**PROBLEM DESCRIPTION**
Lines from the top of the listing down to the one with "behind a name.", inclusive, are to be copied exactly.
= Beginning of Section =
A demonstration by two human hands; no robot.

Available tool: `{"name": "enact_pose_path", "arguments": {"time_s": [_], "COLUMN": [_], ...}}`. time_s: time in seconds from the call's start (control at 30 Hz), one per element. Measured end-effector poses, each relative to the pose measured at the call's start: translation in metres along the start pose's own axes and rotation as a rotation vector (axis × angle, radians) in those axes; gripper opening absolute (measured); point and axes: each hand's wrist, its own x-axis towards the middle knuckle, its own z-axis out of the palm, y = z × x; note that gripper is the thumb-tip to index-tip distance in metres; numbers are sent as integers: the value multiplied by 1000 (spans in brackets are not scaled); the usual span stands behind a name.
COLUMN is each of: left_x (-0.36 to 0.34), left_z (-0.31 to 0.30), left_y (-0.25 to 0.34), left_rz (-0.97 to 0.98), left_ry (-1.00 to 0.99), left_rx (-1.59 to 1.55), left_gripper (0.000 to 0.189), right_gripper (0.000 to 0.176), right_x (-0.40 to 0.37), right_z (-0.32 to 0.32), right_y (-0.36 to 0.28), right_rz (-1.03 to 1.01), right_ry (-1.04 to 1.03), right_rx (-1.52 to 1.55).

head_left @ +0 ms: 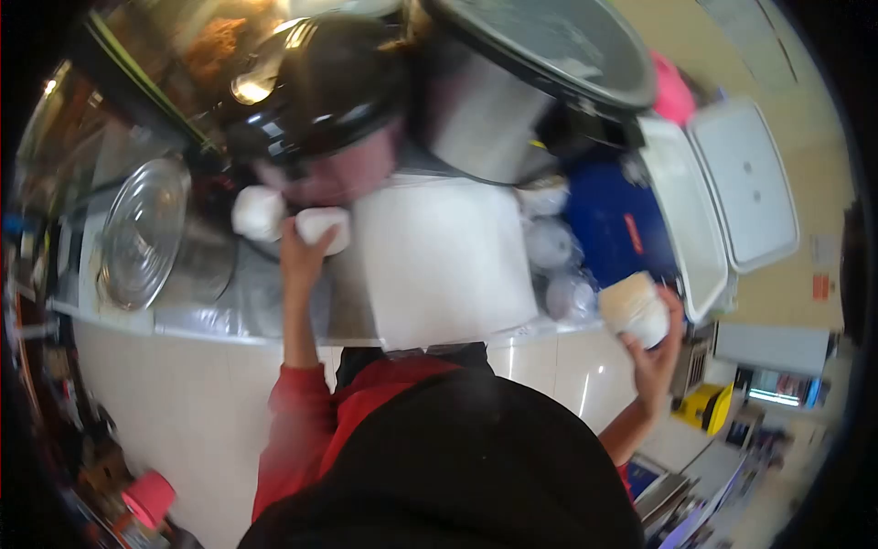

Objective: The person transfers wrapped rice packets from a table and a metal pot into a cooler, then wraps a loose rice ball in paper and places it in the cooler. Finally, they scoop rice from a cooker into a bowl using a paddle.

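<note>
My left hand (pixel 305 256) has its fingers closed around a small white rounded bundle (pixel 323 228), close to the front of a pot. Beside it lies another white rounded bundle (pixel 259 213). Out to the right, my right hand (pixel 657 352) grips a white and tan rounded bundle (pixel 635 309) near the counter's front edge. Blur hides what the bundles are made of. Between my hands, a stack of white sheets (pixel 446 261) lies on the counter and reaches its front edge.
A dark-lidded pot (pixel 320 87) and a large rice cooker (pixel 494 110) stand at the back. At left is a pot with a glass lid (pixel 146 233). A blue cool box (pixel 613 220) with its white lid (pixel 745 183) raised stands right, beside several clear plastic cups (pixel 551 245).
</note>
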Motion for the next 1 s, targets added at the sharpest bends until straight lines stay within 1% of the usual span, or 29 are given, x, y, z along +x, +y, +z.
{"name": "enact_pose_path", "arguments": {"time_s": [0.03,0.07,0.1,0.13,0.17,0.2,0.23,0.27,0.3,0.33,0.37,0.4,0.47,0.5,0.53,0.63,0.67,0.73,0.77,0.8,0.87,0.93,1.0], "left_x": [-5,-9,-14,-17,-22,-26,-38,-50,-67,-80,-93,-104,-119,-129,-134,-148,-153,-151,-152,-153,-156,-157,-156], "left_z": [1,0,0,2,4,5,-3,-6,-4,-2,8,17,45,58,78,118,137,143,149,155,161,160,159], "left_y": [6,14,17,18,17,16,40,67,103,126,157,181,224,243,263,294,307,301,302,303,305,306,301], "left_rz": [23,44,39,35,-7,-55,-70,-42,-64,-8,-11,-10,129,187,193,352,317,329,301,273,105,-49,-155], "left_ry": [-59,-120,-91,-53,57,106,63,68,38,13,-20,-45,-107,-138,-91,-184,-189,-310,-326,-341,-367,-413,-490], "left_rx": [-50,-99,-52,-9,77,-34,-66,31,-75,1,-83,-95,-78,-69,-93,-111,-261,-174,-180,-187,-296,-362,-444], "left_gripper": [60,62,64,65,67,64,61,60,59,57,54,58,62,64,66,61,57,77,81,85,85,83,82], "right_gripper": [63,61,59,58,57,56,54,53,51,50,49,48,46,46,46,47,48,48,48,47,47,45,44], "right_x": [4,10,17,26,37,51,66,82,98,114,129,140,153,158,165,177,178,177,177,175,167,160,155], "right_z": [-24,-50,-73,-93,-113,-131,-144,-153,-160,-165,-168,-168,-163,-160,-156,-143,-138,-123,-118,-115,-111,-101,-90], "right_y": [0,0,1,-1,-1,5,14,24,35,47,59,74,103,111,117,129,133,137,138,141,143,139,137], "right_rz": [12,-41,-92,-84,-79,-79,-44,-10,30,75,119,96,50,60,60,71,83,184,235,231,214,300,375], "right_ry": [93,146,192,191,182,165,94,21,-58,-189,-324,-436,-676,-752,-828,-1010,-1055,-1103,-1129,-1103,-1066,-1052,-1025], "right_rx": [-74,-165,-258,-304,-349,-395,-402,-403,-397,-492,-579,-603,-630,-606,-587,-590,-598,-605,-618,-619,-632,-673,-700]}}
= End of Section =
**EXERCISE OUTPUT**
A demonstration by two human hands; no robot.

Available tool: `{"name": "enact_pose_path", "arguments": {"time_s": [_], "COLUMN": [_], ...}}`. time_s: time in seconds from the call's start (control at 30 Hz), one per element. Measured end-effector poses, each relative to the pose measured at the call's start: translation in metres along the start pose's own axes and rotation as a rotation vector (axis × angle, radians) in those axes; gripper opening absolute (measured); point and axes: each hand's wrist, its own x-axis towards the middle knuckle, its own z-axis out of the palm, y = z × x; note that gripper is the thumb-tip to index-tip distance in metres; numbers are sent as integers: the value multiplied by 1000 (spans in brackets are not scaled); the usual span stands behind a name.

Nothing else belongs in this output.